> _WORK INSTRUCTIONS_: Word for word, output the data that follows.

> _Stored entries_:

········

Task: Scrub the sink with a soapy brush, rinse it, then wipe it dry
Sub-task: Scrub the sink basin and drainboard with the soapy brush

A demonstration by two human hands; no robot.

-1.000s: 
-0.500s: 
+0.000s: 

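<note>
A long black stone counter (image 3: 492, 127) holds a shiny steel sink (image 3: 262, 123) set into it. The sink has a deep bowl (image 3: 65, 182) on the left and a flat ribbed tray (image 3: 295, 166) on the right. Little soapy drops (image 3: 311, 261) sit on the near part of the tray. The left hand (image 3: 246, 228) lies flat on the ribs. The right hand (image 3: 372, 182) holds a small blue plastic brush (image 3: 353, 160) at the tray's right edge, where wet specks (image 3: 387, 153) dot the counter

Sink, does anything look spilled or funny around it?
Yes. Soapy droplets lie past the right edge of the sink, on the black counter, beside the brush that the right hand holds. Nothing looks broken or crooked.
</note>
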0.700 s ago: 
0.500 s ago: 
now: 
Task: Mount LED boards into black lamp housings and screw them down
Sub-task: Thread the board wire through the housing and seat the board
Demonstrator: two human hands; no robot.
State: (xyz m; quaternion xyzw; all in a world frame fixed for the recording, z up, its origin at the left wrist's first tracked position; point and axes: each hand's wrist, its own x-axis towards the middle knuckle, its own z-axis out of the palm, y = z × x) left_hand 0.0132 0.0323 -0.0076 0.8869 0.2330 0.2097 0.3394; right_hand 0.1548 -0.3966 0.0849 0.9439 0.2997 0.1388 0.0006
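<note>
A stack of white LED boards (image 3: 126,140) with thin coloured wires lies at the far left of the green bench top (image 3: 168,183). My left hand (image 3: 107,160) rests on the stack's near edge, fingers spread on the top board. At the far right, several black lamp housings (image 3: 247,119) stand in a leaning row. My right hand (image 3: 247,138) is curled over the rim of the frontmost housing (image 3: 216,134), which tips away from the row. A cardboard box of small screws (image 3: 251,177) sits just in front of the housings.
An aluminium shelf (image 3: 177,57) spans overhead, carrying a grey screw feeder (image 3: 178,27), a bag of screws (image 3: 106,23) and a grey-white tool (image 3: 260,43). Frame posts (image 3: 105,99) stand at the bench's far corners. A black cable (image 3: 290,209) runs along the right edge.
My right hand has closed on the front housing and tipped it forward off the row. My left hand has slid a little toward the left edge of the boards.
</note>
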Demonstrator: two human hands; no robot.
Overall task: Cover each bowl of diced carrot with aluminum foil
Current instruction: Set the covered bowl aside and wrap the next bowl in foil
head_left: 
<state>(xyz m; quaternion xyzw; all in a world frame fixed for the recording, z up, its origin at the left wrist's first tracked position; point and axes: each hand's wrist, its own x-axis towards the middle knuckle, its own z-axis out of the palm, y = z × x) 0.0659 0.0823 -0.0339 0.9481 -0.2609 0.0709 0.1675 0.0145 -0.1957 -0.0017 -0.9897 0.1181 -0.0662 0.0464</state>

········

> _SOLVED PROBLEM_:
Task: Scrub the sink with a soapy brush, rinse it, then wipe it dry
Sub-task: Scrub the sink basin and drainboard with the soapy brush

A demonstration by two human hands; no robot.

-1.000s: 
-0.500s: 
+0.000s: 

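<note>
A long black stone counter (image 3: 492, 127) holds a shiny steel sink (image 3: 262, 123) set into it. The sink has a deep bowl (image 3: 65, 182) on the left and a flat ribbed tray (image 3: 295, 166) on the right. Little soapy drops (image 3: 311, 261) sit on the near part of the tray. The left hand (image 3: 246, 228) lies flat on the ribs. The right hand (image 3: 372, 182) holds a small blue plastic brush (image 3: 353, 160) at the tray's right edge, where wet specks (image 3: 387, 153) dot the counter

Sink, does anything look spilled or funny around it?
Yes. Soapy droplets lie past the right edge of the sink, on the black counter, beside the brush that the right hand holds. Nothing looks broken or crooked.
</note>
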0.700 s ago: 
0.500 s ago: 
now: 
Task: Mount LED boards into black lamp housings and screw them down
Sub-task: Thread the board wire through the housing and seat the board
Demonstrator: two human hands; no robot.
State: (xyz m; quaternion xyzw; all in a world frame fixed for the recording, z up, its origin at the left wrist's first tracked position; point and axes: each hand's wrist, its own x-axis towards the middle knuckle, its own z-axis out of the palm, y = z × x) left_hand 0.0132 0.0323 -0.0076 0.8869 0.2330 0.2097 0.3394; right_hand 0.1548 -0.3966 0.0849 0.9439 0.2997 0.1388 0.0006
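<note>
A stack of white LED boards (image 3: 126,140) with thin coloured wires lies at the far left of the green bench top (image 3: 168,183). My left hand (image 3: 107,160) rests on the stack's near edge, fingers spread on the top board. At the far right, several black lamp housings (image 3: 247,119) stand in a leaning row. My right hand (image 3: 247,138) is curled over the rim of the frontmost housing (image 3: 216,134), which tips away from the row. A cardboard box of small screws (image 3: 251,177) sits just in front of the housings.
An aluminium shelf (image 3: 177,57) spans overhead, carrying a grey screw feeder (image 3: 178,27), a bag of screws (image 3: 106,23) and a grey-white tool (image 3: 260,43). Frame posts (image 3: 105,99) stand at the bench's far corners. A black cable (image 3: 290,209) runs along the right edge.
My right hand has closed on the front housing and tipped it forward off the row. My left hand has slid a little toward the left edge of the boards.
</note>
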Demonstrator: two human hands; no robot.
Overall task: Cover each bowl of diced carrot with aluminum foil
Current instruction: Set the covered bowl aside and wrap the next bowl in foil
head_left: 
<state>(xyz m; quaternion xyzw; all in a world frame fixed for the recording, z up, its origin at the left wrist's first tracked position; point and axes: each hand's wrist, its own x-axis towards the middle knuckle, its own z-axis out of the palm, y = z × x) 0.0659 0.0823 -0.0339 0.9481 -0.2609 0.0709 0.1675 0.0145 -0.1957 -0.0017 -0.9897 0.1181 -0.0662 0.0464</state>

That concludes the output for this exercise.